● **Material provided**:
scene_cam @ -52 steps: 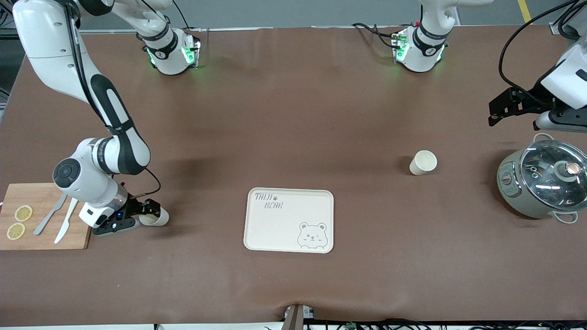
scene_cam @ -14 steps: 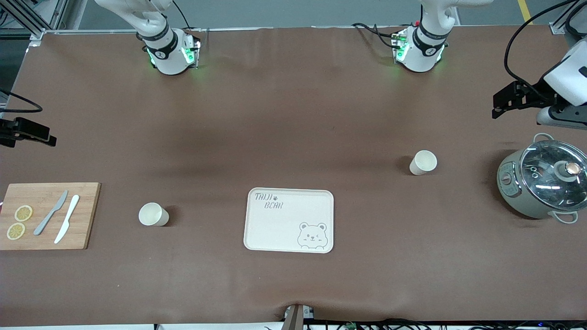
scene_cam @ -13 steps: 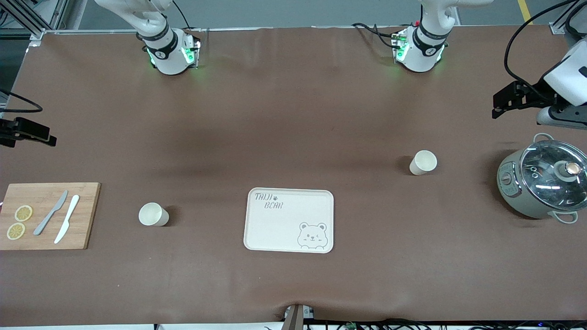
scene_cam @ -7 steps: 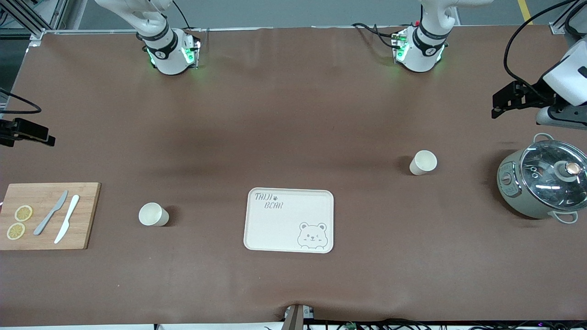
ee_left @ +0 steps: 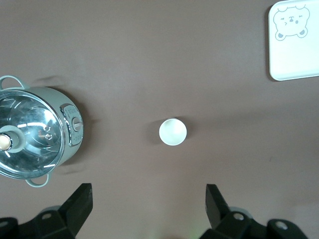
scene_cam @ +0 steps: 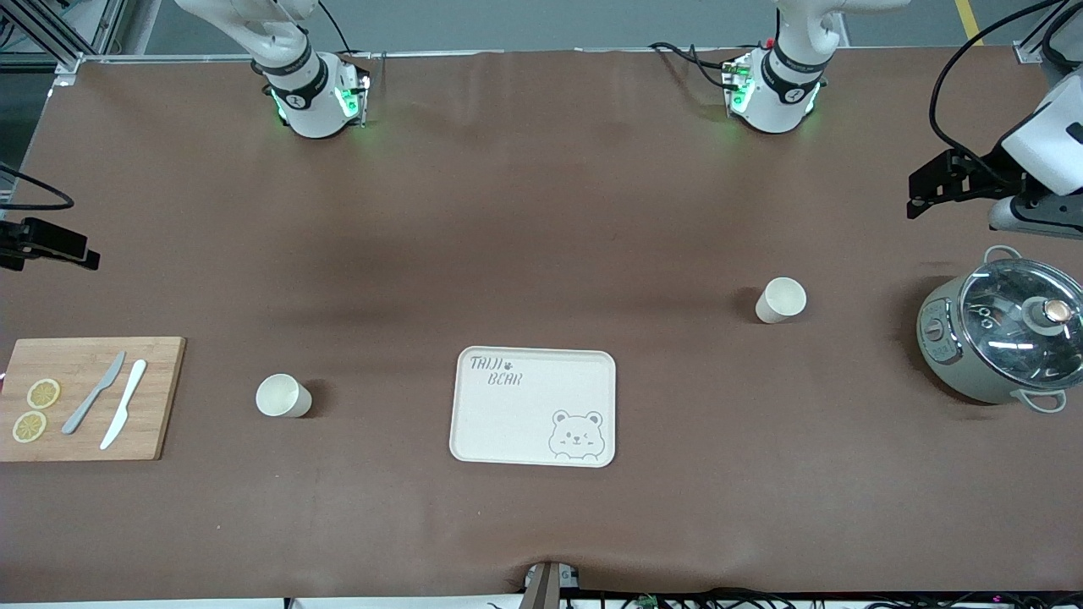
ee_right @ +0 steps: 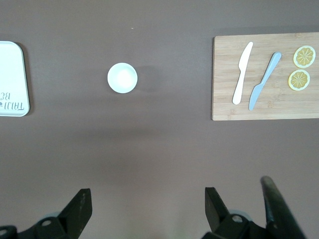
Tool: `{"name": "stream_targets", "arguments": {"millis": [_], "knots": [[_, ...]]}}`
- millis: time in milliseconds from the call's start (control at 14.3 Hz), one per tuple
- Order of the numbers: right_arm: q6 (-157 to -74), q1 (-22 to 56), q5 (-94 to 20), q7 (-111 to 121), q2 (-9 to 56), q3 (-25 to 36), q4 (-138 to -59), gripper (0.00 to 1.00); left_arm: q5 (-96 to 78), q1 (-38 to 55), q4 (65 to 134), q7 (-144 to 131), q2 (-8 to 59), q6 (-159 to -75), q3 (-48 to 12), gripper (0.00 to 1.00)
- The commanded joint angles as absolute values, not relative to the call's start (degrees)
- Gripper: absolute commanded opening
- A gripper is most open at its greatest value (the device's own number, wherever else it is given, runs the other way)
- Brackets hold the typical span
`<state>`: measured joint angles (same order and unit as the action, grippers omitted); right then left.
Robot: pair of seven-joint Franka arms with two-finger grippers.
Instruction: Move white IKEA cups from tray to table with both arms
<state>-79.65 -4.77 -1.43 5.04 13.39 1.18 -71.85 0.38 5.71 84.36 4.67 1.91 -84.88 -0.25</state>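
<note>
Two white cups stand upright on the brown table, both outside the bear tray [scene_cam: 533,406]. One cup [scene_cam: 283,396] is toward the right arm's end, beside the cutting board; it also shows in the right wrist view [ee_right: 122,77]. The other cup [scene_cam: 781,299] is toward the left arm's end, beside the pot; it also shows in the left wrist view [ee_left: 173,132]. My right gripper [scene_cam: 83,255] [ee_right: 147,201] is open and empty, high over the table's edge. My left gripper [scene_cam: 918,194] [ee_left: 148,199] is open and empty, high over the table beside the pot.
A wooden cutting board [scene_cam: 85,397] with two knives and two lemon slices lies at the right arm's end. A grey pot with a glass lid [scene_cam: 1003,338] stands at the left arm's end. The tray lies empty between the cups.
The right gripper, which was at the cup beside the cutting board 3.6 s ago, has let it go and pulled up and away. Over the last second almost nothing has moved.
</note>
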Motion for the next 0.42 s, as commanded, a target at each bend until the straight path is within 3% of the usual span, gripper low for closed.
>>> {"name": "stream_targets", "arguments": {"millis": [0, 349], "knots": [[-79.54, -5.71, -0.97, 4.48, 12.13, 0.18, -73.04, 1.00, 0.09, 5.45, 83.85, 5.10, 1.49, -83.85, -0.26, 1.00], [-79.63, -5.45, -1.05, 4.39, 12.13, 0.09, -73.12, 1.00, 0.09, 5.45, 83.85, 5.10, 1.49, -83.85, -0.26, 1.00]]}}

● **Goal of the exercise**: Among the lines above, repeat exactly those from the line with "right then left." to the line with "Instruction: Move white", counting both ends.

● **Answer to the exercise**:
`<state>`: measured joint angles (same order and unit as the action, grippers omitted); right then left.
Robot: pair of seven-joint Franka arms with two-finger grippers.
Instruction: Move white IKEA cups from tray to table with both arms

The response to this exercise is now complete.